画面は楓が属するチームへと近付き、渡辺を捉える。
『片倉さん。何をしてるんですか?』
朗らかな顔で渡辺が言った。
『守屋さんへ一言もらえませんか?』
『え? 撮影しているんですか? 楓ちゃんへの応援動画?』
『そうそう』
片倉の答えに、渡辺は口に手を当て喉を鳴らした。
『楓ちゃん、私達は最高のコンビだよね? ニコイチっていうの? ふたりはマジキュア的な感じかな? とにかく、私はまた楓ちゃんと一緒に仕事がしたい。ぶっちゃけ今、楓ちゃんがいなくてヒーヒー言っているよ。でも、私は大丈夫。楓ちゃんが戻ってくるまで耐えてみせるからね! 待ってるぞ我が相棒!』
そう言った渡辺は親指を立て、最後にキメ顔を見せた。
『ありがとう! じゃあ締めはこの方ですね。橘さん、聞こえていましたよね? お願いしまーす』
片倉が渡辺に礼を言ったと同時に、
『……はぁ』
という橘の溜め息が聞こえた。
そして、難しい顔をした橘が画面に映る。橘はふぅと小さく息を吐いた後、真顔に戻して画面へと目を向けた。
『守屋さん。
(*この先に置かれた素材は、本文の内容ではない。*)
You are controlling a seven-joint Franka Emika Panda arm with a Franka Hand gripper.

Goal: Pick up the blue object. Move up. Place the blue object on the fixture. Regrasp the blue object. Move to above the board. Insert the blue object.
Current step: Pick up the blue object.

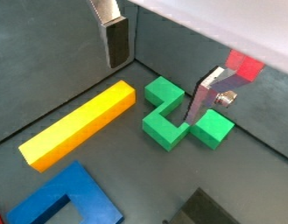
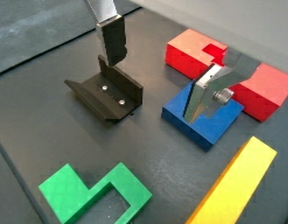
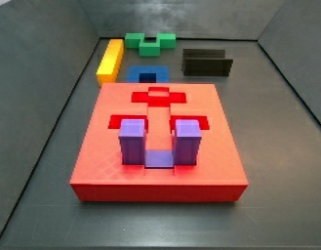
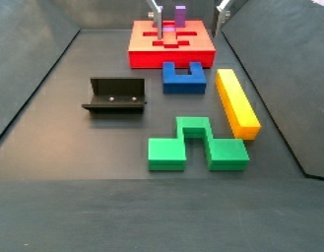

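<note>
The blue object (image 4: 184,77) lies flat on the floor between the board (image 4: 141,41) and the yellow bar, its notch facing the board. It also shows in both wrist views (image 2: 213,122) (image 1: 64,203) and in a side view (image 3: 147,74). The fixture (image 4: 114,95) stands on the floor apart from it, and shows in a wrist view (image 2: 108,94) and a side view (image 3: 207,64). My gripper (image 2: 158,70) hangs high above the floor, open and empty, with its fingers (image 2: 112,44) wide apart. Its fingertips show at the top edge of a side view (image 4: 188,9).
A purple U-shaped block (image 3: 153,142) stands on the board (image 3: 104,156). A long yellow bar (image 4: 235,101) lies beside the blue object. A green block (image 4: 193,144) lies on the floor near the bar's end. Dark walls enclose the floor.
</note>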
あなたが帰ってくる場所はここです……待っています』
『Simple is the best!』
橘に対し、片倉は小馬鹿にしたようなネイティブな発音で返した。
『片倉君。もう二度とこういうのはやりませんからね』
橘は恨めしそうな顔であった。それから画面が反転し、撮影者である片倉の顔がアップで映った。
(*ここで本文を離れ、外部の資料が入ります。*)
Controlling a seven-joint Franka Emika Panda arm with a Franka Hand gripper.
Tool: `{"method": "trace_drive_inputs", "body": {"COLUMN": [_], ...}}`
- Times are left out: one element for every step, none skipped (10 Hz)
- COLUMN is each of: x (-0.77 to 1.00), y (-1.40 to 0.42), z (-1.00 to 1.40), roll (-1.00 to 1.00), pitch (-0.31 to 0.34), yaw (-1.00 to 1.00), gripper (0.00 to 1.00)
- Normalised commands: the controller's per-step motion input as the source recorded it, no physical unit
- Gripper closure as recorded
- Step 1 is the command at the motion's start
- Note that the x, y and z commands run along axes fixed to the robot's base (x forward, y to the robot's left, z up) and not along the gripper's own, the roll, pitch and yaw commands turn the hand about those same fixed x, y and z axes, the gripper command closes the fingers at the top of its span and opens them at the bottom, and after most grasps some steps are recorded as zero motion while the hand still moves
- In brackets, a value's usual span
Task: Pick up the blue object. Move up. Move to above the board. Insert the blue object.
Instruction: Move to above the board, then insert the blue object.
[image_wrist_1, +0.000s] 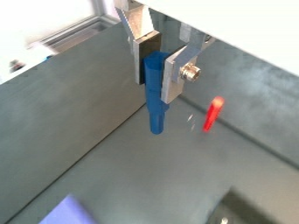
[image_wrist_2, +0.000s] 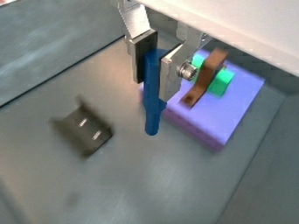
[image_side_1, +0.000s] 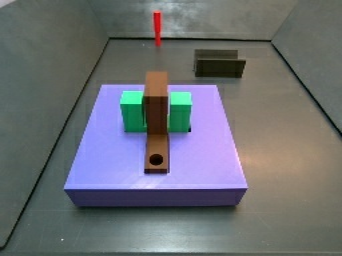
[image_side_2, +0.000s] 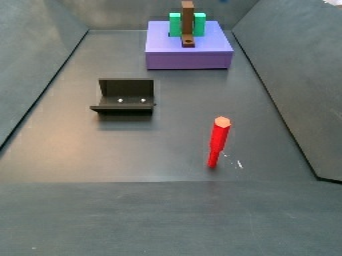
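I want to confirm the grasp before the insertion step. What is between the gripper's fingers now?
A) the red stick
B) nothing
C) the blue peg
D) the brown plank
C: in both wrist views the gripper is closed on the upper end of the blue peg, which hangs above the floor.

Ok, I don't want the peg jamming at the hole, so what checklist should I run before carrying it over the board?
1. Gripper shut on the blue peg: ok in both wrist views.
2. Peg hangs clear of the floor: ok.
3. Hole in the board open: ok.
4. Peg above the board: not ok; the board sits off to the side on the purple slab.
5. Red stick and fixture away from the slab: ok.
6. Peg square in the fingers: cannot tell.
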Motion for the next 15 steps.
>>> {"method": "trace_drive_inputs", "body": {"x": [0.27,0.29,0.31,0.33,0.36,0.41,0.23,0.00,0.00,0.00,0.00,-0.08,-0.17,-0.20,-0.22], "y": [-1.40,-1.40,-1.40,-1.40,-1.40,-1.40,-0.64,-0.07,-0.07,-0.12,-0.33,-0.71,-0.81,-0.79,-0.73], "z": [0.17,0.18,0.18,0.18,0.19,0.20,0.09,-0.01,-0.01,-0.02,-0.12,-0.43,-0.60,-0.70,-0.73], "roll": [0.13,0.03,0.03,0.04,0.02,0.02,0.04,-0.01,0.00,-0.01,-0.10,-0.09,-0.06,-0.02,0.00], "pitch": [0.112,0.129,0.148,0.162,0.165,0.162,0.157,0.000,0.000,0.000,-0.040,-0.123,-0.189,-0.204,-0.220], "yaw": [0.07,0.02,0.02,0.02,0.01,0.01,0.01,0.00,0.00,0.00,0.00,0.01,0.05,0.05,0.03], "gripper": [1.00,1.00,1.00,1.00,1.00,1.00,1.00,1.00,1.00,1.00,1.00,1.00,1.00,1.00,1.00]}}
『守屋さん。僕はあなた自身を評価していますし、採用したことを後悔していません。あなたが望む限り、このソリッドにいてください。それから社長、守屋さんを連れてこれなかったら給料なしですからね。ではでは』
片倉の言葉を最後に動画は終わった。
「君は凄いな。まだ一年足らずなのに、こんなにも愛されている」
賢吾は言葉に抑揚をつけて褒め称えた。
「あ……あっ……あ」
一方、楓は肩を震わせ涙が止まらない様子だった。
「あ……う……はぁ……ごめんなさい」
涙によって賢吾の携帯電話がビシャビシャになっており、楓はそれに気付き謝るが、
「大丈夫だ。防水加工してある」
賢吾は顔色ひとつ変えずに言った。
「……もう……涙は枯れたと思っていたのに……嬉し涙は……止まらないんですね」
楓は何度も手で目を拭うが、涙は止まらなかった。その姿に、思わず賢吾の顔もほころぶ。
「社長、私は戻ってもいいんですか?」
楓は必死に涙を止めようと両目を拭いながら、そう言った。
「戻ってもらわないと困る。俺がデカに給料なしにされちまう」
賢吾は鼻を鳴らした。その様に楓の口角が上がりかけたが、戻ってしまった。
今の所作に楓の真意があると、賢吾は確信した。
「守屋さん。意識してやっているのか無意識なのかはわからないが、君は快楽を感じてはいけないと思っているんじゃないか?」
賢吾は真っ直ぐに楓を見つめた。その言葉に、楓は目をパチクリさせている。
「わかるんだよ。俺と同じだからさ」
そう言い、賢吾は表情を緩めた。
「君はコウの言うこと聞いて、コウに成長した姿を見せたかった。ずっと、コウのために生きてきたんだろう?」
優しく問い掛ける賢吾に、楓は涙を滲ませ頷いた。
「コウが全て……俺と同じだな」
笑い飛ばすように言ってから、賢吾は楓に再び実直な眼差しを向けた。
「だが、申し訳ないがコウはもういない。俺で我慢してくれないか?」
「……どういう意味ですか?」
返事をした楓は、言葉通り不思議そうな面持ちを賢吾へ向けた。
賢吾は軽く頭をかき、真意を語り始める。
「君は10.5に関わった人間に認めて許されないと、幸せにはなろうとしないし、なれないと俺は思っている。さっきも言ったが、自分で快楽の制限をしているからね。残念だが、それは鉄の娘として生を受けた宿命なんだろう」
図星なのであろう、楓の目は露骨に泳いだ。楓の仕草に賢吾は苦笑する。
「……だけど……もういいだろう? 俺は君を認めるし許すよ。だから幸せになっていいんだ。俺が……君を幸せにしたい」
「……私が……幸せに?」
賢吾の告白に、楓は戸惑いつつ理解が追いつかない、そんな表情であった。
「変な言い方になってしまったが、難しく考えないでくれ。今まで通りコウのために生きる。俺と同じで、それでいい。だけど、嬉しかったり楽しかったり、わき上がる喜ばしい感情を素直に受け入れて欲しい」
「今まで通り、波多野さんのために生きる。……それで、幸せになっていい?」
楓は、言葉と顔の両方で賢吾に確認をした。その様に賢吾は笑顔で頷く。
そして、
「だから、君も俺を許してくれないか?」
賢吾は楓へ願いを求めた。
「私が社長を……許す?」
楓は眉を中央に寄せ、不可解だと言いたげな顔だった。